No GP1416 compounds were detected in Amycolatopsis sp. WAC01416, suggesting that the GP1416 BGC is a cryptic cluster. This hypothesis was confirmed using reverse transcription-polymerase chain reaction (RT-PCR) analysis. The GP1416 BGC was transcriptionally inactive in Amycolatopsis sp. WAC01416 and S. coelicolor M1154/pGP1416 but actively transcribed in the GPAHex production host, S. coelicolor M1154/pAMX4 (Supplementary Fig. 18).
Discovery of a cryptic Type V GPA-GP6738
In our phylogenetic analysis of GPA biosynthesis and resistance22, we discovered a clade of Streptomyces strains harboring an almost identical BGC encoding a Type V GPA (Supplementary Fig. 19). A domain analysis37 predicted a nonapeptide scaffold of ‘Dpg-Dpg-Val-Trp-Dpg-Hpg-Dpg-Tyr-Dpg’. Analysis of the two P450 enzymes in the BGC revealed that they are closely related to ComI and ComJ in complestatin’s BGC (Supplementary Fig. 20), suggesting two possible crosslinks between Trp4 and Hpg6, and Hpg6 and Tyr8 residues. Unfortunately, when we attempted to isolate the compound from the wild type strains, Streptomyces sp. WAC06738, Streptomyces sp. CNQ329, Streptomyces sp. CNQ509, Streptomyces sp. CNQ525, Streptomyces sp. CNQ865, Streptomyces sp. CNT371, and Streptomyces sp. CNY243, no related compounds were detected after testing against a panel of different media, consistent with the ‘cryptic’ designation of GP6738. All of these strains are slow-growing and genetically intractable, making GP6738 a candidate for our GPAHex platform.
The GP6738 BGC was cloned through TAR as mentioned above, resulting in plasmid pGP6738 (Fig. 4a), followed by introducing into S. coelicolor M1154 and S. coelicolor M1154/pAMX4 for expression. pGP6738 integrates into the identical site as pGP1529 and pGP1416 on S. coelicolor M1154/pAMX4 chromosome (Supplementary Fig. 21). Antibacterial activity assay against B. subtilis 168 revealed no growth inhibition from the S. sp. WAC06738 extracts, in contrast, robust growth inhibition was observed from the S. coelicolor M1154/pGP6738 and S. coelicolor M1154/pAMX4/pGP6738 extracts (Supplementary Fig. 22). HPLC analysis also revealed a distinct peak with characteristic GPA UV absorbance at 280 nm (Fig. 4b).

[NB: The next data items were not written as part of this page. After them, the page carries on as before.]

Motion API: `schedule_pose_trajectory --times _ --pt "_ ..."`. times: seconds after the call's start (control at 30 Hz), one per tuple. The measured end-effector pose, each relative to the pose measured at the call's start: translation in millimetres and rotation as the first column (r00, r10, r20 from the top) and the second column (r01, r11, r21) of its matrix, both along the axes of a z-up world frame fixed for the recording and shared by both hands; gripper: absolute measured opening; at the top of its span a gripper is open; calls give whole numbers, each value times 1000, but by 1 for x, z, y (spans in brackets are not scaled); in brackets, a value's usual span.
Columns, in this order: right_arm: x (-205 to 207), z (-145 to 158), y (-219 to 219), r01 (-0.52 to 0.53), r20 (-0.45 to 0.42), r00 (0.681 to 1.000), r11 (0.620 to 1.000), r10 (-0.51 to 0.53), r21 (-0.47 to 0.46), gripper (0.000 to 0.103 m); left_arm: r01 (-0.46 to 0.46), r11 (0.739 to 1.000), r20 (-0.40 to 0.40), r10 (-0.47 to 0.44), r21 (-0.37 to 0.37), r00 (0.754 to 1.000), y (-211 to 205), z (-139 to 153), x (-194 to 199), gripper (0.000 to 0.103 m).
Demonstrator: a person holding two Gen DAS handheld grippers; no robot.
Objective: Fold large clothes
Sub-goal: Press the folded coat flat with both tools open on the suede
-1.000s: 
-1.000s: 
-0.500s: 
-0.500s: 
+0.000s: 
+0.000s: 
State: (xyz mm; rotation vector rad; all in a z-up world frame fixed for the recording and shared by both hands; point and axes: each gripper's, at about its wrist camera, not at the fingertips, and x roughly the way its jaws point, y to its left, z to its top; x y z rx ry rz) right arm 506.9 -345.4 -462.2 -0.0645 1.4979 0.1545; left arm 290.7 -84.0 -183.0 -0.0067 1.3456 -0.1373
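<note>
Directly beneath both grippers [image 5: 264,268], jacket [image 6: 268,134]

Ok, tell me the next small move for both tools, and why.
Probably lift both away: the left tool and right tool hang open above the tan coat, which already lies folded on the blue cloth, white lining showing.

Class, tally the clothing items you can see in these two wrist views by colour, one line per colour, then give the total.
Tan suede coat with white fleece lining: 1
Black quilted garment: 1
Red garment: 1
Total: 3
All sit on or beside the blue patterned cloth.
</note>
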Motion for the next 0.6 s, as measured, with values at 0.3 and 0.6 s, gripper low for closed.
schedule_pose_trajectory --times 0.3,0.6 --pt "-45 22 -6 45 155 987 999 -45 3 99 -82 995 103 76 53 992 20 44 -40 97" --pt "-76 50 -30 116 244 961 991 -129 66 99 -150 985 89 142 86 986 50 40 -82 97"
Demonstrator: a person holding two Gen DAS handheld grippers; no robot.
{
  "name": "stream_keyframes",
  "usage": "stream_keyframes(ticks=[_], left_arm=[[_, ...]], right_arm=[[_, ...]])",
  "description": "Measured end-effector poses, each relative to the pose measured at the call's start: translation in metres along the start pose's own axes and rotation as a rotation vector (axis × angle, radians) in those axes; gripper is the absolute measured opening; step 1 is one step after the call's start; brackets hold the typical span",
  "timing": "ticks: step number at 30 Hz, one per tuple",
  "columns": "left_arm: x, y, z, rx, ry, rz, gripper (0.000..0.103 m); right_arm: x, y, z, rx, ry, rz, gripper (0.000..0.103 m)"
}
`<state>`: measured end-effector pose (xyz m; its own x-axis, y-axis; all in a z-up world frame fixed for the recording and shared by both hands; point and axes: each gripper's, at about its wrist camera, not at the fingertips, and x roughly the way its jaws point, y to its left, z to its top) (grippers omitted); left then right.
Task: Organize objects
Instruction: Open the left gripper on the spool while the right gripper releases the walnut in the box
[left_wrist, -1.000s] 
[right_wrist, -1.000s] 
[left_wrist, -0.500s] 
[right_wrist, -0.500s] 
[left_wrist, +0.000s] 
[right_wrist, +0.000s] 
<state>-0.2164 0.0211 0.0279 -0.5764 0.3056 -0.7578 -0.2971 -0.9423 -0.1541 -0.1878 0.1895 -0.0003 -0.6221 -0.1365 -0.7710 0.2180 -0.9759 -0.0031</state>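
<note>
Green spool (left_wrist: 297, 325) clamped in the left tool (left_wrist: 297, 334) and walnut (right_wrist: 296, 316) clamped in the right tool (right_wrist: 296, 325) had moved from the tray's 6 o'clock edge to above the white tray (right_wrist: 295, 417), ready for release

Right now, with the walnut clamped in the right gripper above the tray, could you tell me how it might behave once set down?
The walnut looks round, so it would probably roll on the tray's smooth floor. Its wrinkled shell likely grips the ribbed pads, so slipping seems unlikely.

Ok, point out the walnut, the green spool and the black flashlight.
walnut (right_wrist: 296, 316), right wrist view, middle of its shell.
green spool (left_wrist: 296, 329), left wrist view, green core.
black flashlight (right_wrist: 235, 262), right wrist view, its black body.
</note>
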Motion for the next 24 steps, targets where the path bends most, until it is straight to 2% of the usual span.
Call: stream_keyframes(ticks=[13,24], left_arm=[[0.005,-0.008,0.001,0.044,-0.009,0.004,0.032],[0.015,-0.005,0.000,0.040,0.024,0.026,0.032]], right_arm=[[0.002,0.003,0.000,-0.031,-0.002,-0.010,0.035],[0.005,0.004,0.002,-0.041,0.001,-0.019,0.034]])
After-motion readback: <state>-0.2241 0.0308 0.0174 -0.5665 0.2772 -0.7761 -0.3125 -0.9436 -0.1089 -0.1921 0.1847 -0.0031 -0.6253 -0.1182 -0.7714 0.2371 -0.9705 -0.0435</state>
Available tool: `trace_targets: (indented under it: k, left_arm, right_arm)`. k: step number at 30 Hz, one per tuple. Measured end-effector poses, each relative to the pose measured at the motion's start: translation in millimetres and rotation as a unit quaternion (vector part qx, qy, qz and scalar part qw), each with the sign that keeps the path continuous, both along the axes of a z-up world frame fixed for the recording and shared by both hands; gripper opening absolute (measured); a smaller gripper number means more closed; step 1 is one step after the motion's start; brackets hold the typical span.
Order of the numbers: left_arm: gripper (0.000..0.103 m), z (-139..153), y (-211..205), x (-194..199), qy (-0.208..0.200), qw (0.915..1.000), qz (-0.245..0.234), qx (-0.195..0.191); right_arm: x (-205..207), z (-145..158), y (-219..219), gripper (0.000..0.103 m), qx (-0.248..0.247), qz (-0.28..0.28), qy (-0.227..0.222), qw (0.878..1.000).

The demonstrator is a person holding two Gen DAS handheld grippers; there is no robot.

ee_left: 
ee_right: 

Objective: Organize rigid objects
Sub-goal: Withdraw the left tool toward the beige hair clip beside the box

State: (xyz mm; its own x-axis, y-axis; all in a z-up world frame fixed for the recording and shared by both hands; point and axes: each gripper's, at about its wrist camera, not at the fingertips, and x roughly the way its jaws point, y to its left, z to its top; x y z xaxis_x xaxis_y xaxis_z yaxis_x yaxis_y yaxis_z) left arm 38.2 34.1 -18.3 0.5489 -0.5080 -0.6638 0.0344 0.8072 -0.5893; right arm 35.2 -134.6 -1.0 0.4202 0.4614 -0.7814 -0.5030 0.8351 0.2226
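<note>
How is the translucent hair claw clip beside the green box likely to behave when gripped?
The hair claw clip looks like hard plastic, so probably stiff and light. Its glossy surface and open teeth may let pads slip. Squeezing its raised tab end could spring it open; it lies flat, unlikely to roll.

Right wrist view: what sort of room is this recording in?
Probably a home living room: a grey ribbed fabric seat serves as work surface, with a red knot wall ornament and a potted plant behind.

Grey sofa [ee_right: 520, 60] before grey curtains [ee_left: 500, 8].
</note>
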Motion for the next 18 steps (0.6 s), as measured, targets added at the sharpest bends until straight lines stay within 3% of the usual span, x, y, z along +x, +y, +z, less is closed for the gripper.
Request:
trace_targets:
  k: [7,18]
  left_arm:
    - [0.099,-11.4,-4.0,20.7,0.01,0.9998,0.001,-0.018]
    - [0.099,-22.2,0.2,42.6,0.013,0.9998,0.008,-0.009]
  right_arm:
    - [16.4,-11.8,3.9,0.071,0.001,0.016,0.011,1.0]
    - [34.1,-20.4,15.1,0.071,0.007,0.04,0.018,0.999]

HRESI-QTOF-MS analysis of the differential peak revealed the accurate mass of 1437.4603 ([M + H]+), matching the predicted nonapeptide scaffold with two crosslinks (predicted mass of [M + H]+ = 1437.4588) (Supplementary Fig. 23a). The good yield of GP6738 by GPAHex enabled purification of 70 mg of GP6738 for structure determination by 1D and 2D NMR (Supplementary Figs. 24–28, Supplementary Table 6). The structure of GP6738 was further confirmed through tandem MS/MS spectrometry (Supplementary Fig. 23b). GP6738 is a type V GPA bearing a ‘Dpg-Dpg-Val-Trp-Dpg-Hpg-Dpg-Tyr-Dpg’ nonapeptide scaffold as predicted, which is modified through a biaryl crosslink between Trp4 and Hpg6, and a diphenyl ether crosslink between Hpg6 and Tyr8 (Fig. 4c). The two intramolecular crosslinks are identical to that of the Type V GPAs complestatin, kistamicin, and corbomycin12,14. Unlike all other reported Type V GPAs to date, which are composed solely of aromatic amino acids, GP6738 includes an aliphatic Val3 residue.
Since GP6738 is cryptic in S. sp. WAC06738 and there are two predicted positive regulator genes orthologous to strR and lmbU present in its BGC, we hypothesized that overexpression of these regulators might further increase the expression of the BGC and increase the yield of GP673838,39. We constructed a pIJ10257-derived plasmid bearing orf10 (lmbU) and orf11 (strR) from GP6738’s BGC under the control of the constitutive strong Streptomyces promoter ermEp*. This construct was mobilized into S. coelicolor M1154/pGP6738 and S. coelicolor M1154/pAMX4/pGP6738, and inserted site-specifically at attBφBT1 site. The yields of GP6738 in S. coelicolor M1154/pGP6738, S. coelicolor M1154/pAMX4/pGP6738, S. coelicolor M1154/pGP6738/pIJ10257-sl and S. coelicolor M1154/pAMX4/pGP6738/pIJ10257-sl were 98 mg/L, 126 mg/L, 643 mg/L, and 591 mg/L, respectively (Fig. 4b, d). Overexpression of the positive regulators from the GP6738 BGC increased the yield of GP6738 by 6.5- and 4.7-fold in S. coelicolor M1154/pGP6738 and S. coelicolor M1154/pAMX4/pGP6738. Transcriptional analysis revealed that the GP6738 BGC was transcriptionally inactive in S. sp. WAC06738 but actively transcribed in the heterologous expression strains S. coelicolor M1154/pGP6738 and S. coelicolor M1154/pAMX4/pGP6738 (Supplementary Fig. 29). Overexpression of the pathway-situated regulators strR and lmbU further increased the expression of the BGC, contributing to a higher yield of GP6738.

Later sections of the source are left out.